_What needs to be done:_ Your output should be the lines of the entries below, exactly, from the first one through the line that holds "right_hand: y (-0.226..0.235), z".

_Available data:_

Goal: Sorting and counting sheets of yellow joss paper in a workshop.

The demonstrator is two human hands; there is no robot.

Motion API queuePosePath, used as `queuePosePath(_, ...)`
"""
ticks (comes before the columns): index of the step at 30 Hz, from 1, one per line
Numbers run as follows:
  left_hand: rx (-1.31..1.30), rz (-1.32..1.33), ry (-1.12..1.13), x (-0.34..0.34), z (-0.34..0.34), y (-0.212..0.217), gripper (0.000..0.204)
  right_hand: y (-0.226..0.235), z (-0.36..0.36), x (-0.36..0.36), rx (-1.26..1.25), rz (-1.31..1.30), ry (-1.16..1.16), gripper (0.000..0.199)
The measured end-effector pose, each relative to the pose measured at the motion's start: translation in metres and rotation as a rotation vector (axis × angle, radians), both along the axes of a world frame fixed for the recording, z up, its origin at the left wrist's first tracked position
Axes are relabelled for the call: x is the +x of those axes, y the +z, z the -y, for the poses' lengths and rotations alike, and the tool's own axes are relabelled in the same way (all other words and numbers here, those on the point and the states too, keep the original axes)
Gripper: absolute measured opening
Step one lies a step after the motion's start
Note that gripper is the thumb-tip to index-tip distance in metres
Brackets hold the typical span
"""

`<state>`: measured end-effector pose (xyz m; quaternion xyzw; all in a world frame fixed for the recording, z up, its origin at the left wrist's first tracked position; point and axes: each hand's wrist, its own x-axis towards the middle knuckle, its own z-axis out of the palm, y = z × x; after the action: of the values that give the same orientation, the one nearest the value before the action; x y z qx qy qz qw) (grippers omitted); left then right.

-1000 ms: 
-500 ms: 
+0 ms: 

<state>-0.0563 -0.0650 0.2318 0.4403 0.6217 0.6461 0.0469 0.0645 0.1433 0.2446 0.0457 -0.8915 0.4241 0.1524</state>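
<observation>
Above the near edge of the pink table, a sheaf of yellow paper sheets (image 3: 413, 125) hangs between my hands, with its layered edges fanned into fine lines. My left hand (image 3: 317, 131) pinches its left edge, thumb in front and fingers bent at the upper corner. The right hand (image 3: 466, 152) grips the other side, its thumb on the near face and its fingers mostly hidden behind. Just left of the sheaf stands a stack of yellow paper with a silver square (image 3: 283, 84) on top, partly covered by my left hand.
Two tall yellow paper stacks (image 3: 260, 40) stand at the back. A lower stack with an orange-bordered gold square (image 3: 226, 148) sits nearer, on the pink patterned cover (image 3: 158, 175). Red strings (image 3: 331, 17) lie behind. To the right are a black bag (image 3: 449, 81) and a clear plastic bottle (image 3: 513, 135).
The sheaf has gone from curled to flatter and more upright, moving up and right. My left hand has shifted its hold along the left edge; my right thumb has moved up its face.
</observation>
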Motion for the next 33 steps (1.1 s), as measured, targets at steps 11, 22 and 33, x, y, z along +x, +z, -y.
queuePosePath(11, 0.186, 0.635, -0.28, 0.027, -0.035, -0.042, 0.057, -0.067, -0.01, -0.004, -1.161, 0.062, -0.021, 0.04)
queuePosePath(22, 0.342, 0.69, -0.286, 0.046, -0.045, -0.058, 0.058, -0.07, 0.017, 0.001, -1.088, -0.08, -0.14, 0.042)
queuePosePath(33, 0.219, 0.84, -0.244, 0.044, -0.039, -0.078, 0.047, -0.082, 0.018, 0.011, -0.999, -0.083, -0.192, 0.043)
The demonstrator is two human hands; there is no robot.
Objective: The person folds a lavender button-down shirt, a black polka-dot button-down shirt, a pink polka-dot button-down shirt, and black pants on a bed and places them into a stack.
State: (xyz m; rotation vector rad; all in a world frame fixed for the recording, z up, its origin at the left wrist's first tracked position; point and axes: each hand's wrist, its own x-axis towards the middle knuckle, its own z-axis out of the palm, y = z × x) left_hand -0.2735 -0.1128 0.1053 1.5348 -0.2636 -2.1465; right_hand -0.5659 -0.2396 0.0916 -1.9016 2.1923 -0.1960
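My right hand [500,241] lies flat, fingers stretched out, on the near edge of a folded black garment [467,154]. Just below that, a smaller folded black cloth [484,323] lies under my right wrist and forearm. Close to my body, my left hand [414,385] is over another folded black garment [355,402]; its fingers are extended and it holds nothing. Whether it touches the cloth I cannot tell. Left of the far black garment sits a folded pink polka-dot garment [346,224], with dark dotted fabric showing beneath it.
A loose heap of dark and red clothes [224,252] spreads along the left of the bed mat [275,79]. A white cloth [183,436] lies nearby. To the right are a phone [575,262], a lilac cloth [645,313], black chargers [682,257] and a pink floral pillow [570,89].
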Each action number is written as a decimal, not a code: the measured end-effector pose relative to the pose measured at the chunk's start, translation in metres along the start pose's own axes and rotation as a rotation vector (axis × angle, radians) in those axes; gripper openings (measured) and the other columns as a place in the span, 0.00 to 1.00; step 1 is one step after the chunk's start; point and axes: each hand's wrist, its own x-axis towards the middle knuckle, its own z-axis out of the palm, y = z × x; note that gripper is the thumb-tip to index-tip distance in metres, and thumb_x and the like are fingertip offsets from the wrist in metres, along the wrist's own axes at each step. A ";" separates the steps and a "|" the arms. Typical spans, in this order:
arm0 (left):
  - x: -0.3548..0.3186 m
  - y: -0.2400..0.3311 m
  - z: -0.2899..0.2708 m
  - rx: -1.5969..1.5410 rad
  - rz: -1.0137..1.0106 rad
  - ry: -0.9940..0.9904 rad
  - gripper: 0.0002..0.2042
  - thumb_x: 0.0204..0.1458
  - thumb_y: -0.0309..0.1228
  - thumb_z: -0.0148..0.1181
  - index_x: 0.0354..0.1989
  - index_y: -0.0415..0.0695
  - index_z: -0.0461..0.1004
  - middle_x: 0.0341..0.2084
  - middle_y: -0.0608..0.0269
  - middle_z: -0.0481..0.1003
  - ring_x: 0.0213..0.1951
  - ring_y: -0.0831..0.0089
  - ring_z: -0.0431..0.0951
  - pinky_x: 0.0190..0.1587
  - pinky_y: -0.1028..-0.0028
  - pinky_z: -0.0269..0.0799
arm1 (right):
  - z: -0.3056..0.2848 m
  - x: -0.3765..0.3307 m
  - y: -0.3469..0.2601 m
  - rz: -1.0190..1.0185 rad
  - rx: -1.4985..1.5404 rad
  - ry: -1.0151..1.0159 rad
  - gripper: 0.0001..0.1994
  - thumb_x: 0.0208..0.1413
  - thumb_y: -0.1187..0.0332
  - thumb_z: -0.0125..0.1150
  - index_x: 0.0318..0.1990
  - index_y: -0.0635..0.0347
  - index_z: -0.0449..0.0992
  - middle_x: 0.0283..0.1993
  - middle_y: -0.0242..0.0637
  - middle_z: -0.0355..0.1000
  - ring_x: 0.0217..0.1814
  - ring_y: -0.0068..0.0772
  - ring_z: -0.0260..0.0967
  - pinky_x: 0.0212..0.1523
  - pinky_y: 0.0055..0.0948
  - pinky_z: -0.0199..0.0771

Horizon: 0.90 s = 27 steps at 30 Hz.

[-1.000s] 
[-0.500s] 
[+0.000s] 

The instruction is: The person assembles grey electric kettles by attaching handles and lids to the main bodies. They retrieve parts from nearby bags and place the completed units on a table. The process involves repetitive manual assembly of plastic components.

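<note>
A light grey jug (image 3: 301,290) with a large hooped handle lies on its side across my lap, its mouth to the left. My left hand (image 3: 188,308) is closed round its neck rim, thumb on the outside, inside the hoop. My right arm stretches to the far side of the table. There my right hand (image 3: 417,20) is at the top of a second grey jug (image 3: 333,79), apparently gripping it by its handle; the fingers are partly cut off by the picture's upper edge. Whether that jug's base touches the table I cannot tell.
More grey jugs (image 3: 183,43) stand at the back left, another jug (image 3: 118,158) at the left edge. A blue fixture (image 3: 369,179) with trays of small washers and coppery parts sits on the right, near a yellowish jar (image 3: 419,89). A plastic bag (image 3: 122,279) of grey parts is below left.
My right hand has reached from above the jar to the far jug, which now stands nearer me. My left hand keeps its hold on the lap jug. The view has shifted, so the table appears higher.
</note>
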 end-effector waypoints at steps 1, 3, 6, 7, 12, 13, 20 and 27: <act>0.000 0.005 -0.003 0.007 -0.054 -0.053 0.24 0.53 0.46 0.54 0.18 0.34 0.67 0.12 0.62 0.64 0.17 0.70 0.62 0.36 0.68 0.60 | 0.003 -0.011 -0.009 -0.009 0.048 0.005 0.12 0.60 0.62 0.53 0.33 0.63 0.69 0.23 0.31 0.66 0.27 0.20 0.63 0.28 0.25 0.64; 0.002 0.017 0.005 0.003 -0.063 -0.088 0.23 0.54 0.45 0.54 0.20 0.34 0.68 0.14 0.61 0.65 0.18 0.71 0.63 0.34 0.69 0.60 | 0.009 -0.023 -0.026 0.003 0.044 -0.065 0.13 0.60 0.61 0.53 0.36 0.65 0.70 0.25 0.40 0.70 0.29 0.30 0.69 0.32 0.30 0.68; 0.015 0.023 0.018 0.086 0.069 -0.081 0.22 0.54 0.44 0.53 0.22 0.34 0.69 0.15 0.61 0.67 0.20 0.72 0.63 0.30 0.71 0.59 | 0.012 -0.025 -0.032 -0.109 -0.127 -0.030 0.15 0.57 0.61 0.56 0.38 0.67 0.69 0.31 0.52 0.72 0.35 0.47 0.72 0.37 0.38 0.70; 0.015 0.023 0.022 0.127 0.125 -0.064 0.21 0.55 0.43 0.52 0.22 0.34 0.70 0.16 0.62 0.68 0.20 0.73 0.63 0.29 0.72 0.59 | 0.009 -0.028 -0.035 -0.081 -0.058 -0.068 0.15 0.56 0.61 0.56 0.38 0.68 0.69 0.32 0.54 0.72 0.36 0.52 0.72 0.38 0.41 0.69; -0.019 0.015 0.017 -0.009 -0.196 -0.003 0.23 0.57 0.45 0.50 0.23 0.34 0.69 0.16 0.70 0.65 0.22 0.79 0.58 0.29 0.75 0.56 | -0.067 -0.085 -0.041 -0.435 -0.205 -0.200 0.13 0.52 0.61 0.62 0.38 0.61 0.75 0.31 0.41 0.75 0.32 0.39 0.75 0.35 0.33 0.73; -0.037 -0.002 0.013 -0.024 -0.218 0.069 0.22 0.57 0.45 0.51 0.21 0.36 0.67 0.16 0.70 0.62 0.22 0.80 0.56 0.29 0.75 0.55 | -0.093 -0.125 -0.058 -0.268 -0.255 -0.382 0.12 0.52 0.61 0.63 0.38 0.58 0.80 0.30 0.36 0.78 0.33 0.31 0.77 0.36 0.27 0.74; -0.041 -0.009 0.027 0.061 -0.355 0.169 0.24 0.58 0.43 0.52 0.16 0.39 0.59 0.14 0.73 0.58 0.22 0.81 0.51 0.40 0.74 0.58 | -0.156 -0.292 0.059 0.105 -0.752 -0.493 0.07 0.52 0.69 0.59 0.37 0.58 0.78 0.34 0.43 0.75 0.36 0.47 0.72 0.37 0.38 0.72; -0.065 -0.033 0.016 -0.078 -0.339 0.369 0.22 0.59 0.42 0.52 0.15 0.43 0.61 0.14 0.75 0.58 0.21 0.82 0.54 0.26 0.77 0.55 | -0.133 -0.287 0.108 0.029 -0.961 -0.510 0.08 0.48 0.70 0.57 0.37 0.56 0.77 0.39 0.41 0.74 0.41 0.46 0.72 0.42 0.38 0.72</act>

_Solution to this problem:_
Goal: Sorting and counting sheets of yellow joss paper in a workshop.

The demonstrator is two human hands; there is no robot.

Motion API queuePosePath, used as `queuePosePath(_, ...)`
"""
ticks (comes before the columns): index of the step at 30 Hz, from 1, one per line
Numbers run as follows:
  left_hand: rx (-1.31..1.30), rz (-1.32..1.33), ry (-1.12..1.13), x (-0.34..0.34), z (-0.34..0.34), y (-0.212..0.217), gripper (0.000..0.204)
  right_hand: y (-0.226..0.235), z (-0.36..0.36), x (-0.36..0.36), rx (-1.26..1.25), rz (-1.31..1.30), ry (-1.16..1.16), gripper (0.000..0.199)

Further output is not needed for this exercise.